Is buy-and-hold dead? Lloyd Khaner, whose hedge fund has a successful two-decade track record, tells Forbes.com that he doesn’t think so — though he says successful implementation of a buy-and-hold approach isn’t as simple as many assume.
“Buy and hold for the smaller, individual investor is not gone,” says Khaner, whose Khaner Capital fund (which does not use leverage) has posted positive returns in 15 of the last 18 years and is ahead of the S&P 500, after fees, for the past year, three years, five years, ten years, fifteen years, and eighteen years, according to Forbes. “As a matter of fact,” Khaner adds, “it probably makes more sense than it has since the 1970s because stock prices have been hit hard in the types of solid companies that you can construct a portfolio with and thereby set yourself up for real long-term wealth building.”
What’s key to understand, however, is that by “buy-and-hold”, Khaner isn’t talking about buying stocks and just holding onto them, no matter what, for the long haul. “The part of ‘buy and hold’ that most often is misinterpreted is that you still have to monitor the portfolio and each individual company in it,” he says. “A stock portfolio needs maintenance just like a house or a car or any other asset.” Turning you back on your portfolio and pretending that it will take care of itself could leave you with a mess, just as ignoring maintenance on your home for a year — or even worse, five or ten years — would leave you with a mess.
The “maintenance” Khaner says investors need to perform involves reviewing your portfolio from top to bottom every month. “Ask your investment advisor to send updated research on your holdings regularly and then read them,” he says. “Also read the Letter to Investors in the Annual Reports that companies send you.”
Examine the information not with short-term trading in mind, Khaner says, but with an eye toward any “warning signs that the company has significantly lost its competitive advantage or runs the risk of bankruptcy. If that is the case, then it does not belong in a ‘buy and hold’ portfolio.”
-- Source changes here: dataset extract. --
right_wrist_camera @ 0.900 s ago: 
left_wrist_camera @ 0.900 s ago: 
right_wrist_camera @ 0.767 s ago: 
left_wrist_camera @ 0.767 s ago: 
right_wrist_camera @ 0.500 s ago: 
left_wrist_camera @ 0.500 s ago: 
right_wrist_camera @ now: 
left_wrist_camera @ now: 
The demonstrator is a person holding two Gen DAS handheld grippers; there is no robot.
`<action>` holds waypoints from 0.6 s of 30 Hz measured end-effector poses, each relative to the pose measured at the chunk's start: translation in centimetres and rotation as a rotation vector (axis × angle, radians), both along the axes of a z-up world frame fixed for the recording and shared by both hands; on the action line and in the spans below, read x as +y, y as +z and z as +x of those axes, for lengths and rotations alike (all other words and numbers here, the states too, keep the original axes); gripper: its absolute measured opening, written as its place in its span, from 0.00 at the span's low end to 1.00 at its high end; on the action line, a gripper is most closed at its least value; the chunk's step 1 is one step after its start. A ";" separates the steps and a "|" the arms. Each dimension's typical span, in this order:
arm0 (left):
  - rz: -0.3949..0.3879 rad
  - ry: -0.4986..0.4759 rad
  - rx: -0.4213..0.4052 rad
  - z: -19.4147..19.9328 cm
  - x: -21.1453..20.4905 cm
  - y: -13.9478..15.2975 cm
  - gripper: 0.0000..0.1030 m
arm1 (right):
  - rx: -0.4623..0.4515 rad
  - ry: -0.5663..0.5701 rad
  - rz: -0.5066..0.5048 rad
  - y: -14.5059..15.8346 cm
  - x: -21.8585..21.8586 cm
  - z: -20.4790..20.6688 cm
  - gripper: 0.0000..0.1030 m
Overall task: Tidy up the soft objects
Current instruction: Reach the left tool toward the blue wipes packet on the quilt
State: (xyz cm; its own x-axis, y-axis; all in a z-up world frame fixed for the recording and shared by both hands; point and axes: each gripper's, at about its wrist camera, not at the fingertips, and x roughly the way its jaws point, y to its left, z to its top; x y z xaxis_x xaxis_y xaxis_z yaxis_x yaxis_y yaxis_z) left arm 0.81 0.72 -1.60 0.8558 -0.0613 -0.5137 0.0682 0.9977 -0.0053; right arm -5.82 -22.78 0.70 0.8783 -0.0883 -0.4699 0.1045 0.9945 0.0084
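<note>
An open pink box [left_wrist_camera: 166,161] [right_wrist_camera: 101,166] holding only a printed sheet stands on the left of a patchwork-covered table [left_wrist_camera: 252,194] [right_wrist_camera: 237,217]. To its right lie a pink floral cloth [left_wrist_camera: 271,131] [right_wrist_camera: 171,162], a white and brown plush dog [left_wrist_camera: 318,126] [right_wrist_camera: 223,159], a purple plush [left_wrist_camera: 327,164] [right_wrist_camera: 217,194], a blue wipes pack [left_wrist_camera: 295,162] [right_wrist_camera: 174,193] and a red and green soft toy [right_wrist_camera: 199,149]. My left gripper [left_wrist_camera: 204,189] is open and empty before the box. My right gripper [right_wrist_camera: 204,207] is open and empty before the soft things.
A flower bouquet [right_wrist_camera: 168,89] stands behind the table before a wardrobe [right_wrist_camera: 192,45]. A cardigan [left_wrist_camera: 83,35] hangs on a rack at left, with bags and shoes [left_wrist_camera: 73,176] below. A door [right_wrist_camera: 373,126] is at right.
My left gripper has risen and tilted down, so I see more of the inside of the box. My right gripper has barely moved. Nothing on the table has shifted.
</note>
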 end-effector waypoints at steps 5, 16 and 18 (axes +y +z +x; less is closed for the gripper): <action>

He also says to keep up with the stocks you own by reading the business section of the newspaper to make sure your holdings aren’t in financial trouble. Doing so would have helped you avoid U.S. auto stocks over the past year or two, for example, he says. “These were once core ‘buy and hold’ companies, but they lost their competitive advantage, and there was plenty of time to see it coming,” he notes. A good data point to watch is insider transactions, he says, because company higher-ups should have a better idea than you of how the company is going to perform.
If this kind of portfolio maintenance is taking up too much of your time, Khaner says you might want to own fewer stocks. Or you can buy exchange-traded funds. “Five to 10 of them would probably cover the financial landscape pretty well,” he says. “Learn about what goes into each fund and understand why you own them.”
One final bit of advice from Khaner: Like Warren Buffett, he says you shouldn’t invest in things you don’t understand.